The Partnership element of the Aboriginal and Torres Strait Islander Child Placement Principle (ATSICPP) ensures that participation extends beyond consultation to genuine inclusion of Aboriginal and Torres Strait Islander community representatives in the decisions that are made about children at all stages of child and family welfare decision-making (SNAICC 2017).
Protecting the rights of representative participation requires:
- coverage and capacity of Aboriginal and Torres Strait Islander organisations to lead holistic, integrated prevention, early intervention and out-of-home care service delivery based on their knowledge of local needs;
- resourced roles to inform the design of child and family welfare policy and service models at local, state and federal levels;
- a resourced legislative role for participation in all child protection decisions;
- empowering community-based organisations to facilitate family decision-making processes for all families where child safety concerns are identified;
- supporting community-based representative child safety structures to promote safety and wellbeing, input to decision-making about the welfare of children and families, and drive local early intervention and prevention strategies;
- building capacity of Aboriginal and Torres Strait Islander organisations and professionals in the sector to deliver the full range of services required; and
- ensuring adequate, culturally safe legal representation opportunities.

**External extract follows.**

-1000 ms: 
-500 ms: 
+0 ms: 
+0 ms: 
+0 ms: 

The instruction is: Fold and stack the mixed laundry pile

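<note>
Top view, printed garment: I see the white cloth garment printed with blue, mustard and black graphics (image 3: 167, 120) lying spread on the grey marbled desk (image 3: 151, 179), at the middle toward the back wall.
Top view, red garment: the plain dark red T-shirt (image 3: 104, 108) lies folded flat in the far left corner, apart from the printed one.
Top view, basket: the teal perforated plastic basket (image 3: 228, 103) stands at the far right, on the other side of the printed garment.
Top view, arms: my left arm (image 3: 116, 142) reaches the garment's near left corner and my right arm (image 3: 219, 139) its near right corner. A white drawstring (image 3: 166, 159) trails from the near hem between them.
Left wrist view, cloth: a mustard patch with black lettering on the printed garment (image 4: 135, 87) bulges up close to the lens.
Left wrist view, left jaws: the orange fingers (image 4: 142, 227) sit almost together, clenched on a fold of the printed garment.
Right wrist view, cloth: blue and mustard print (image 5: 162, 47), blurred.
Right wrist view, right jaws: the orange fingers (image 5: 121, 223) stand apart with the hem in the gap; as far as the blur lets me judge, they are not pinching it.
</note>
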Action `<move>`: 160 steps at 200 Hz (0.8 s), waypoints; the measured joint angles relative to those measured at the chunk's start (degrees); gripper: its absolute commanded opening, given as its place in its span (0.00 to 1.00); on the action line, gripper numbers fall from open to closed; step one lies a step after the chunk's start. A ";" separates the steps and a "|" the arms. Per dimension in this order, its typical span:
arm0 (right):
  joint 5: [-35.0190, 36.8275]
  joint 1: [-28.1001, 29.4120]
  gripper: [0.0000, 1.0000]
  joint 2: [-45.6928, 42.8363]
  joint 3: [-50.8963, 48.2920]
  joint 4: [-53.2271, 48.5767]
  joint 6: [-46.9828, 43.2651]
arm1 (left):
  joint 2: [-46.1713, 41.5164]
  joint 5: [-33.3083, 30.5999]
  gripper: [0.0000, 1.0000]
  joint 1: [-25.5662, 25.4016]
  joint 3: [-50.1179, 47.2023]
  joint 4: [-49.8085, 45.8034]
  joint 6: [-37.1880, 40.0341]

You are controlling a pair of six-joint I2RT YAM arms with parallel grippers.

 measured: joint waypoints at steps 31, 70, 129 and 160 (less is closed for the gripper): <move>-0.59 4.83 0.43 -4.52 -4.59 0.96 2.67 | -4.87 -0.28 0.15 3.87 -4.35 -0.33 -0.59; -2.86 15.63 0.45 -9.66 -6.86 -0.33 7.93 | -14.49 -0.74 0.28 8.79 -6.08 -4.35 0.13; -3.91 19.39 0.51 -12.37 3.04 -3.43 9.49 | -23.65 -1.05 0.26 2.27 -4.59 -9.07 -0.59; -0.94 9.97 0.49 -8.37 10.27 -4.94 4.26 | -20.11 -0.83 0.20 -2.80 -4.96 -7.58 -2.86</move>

The following indicators are currently under development under Partnership:
Aboriginal and Torres Strait Islander children admitted to out-of-home care for whom an ACCO was consulted regarding placement decisions
Aboriginal and Torres Strait Islander children in out-of-home care with cultural support plans that include the input of an ACCO
SNAICC – National Voice for our Children (2017) Understanding and applying the Aboriginal and Torres Strait Islander Child Placement Principle: a resource for legislation, policy, and program development, SNAICC, accessed 16 June 2020.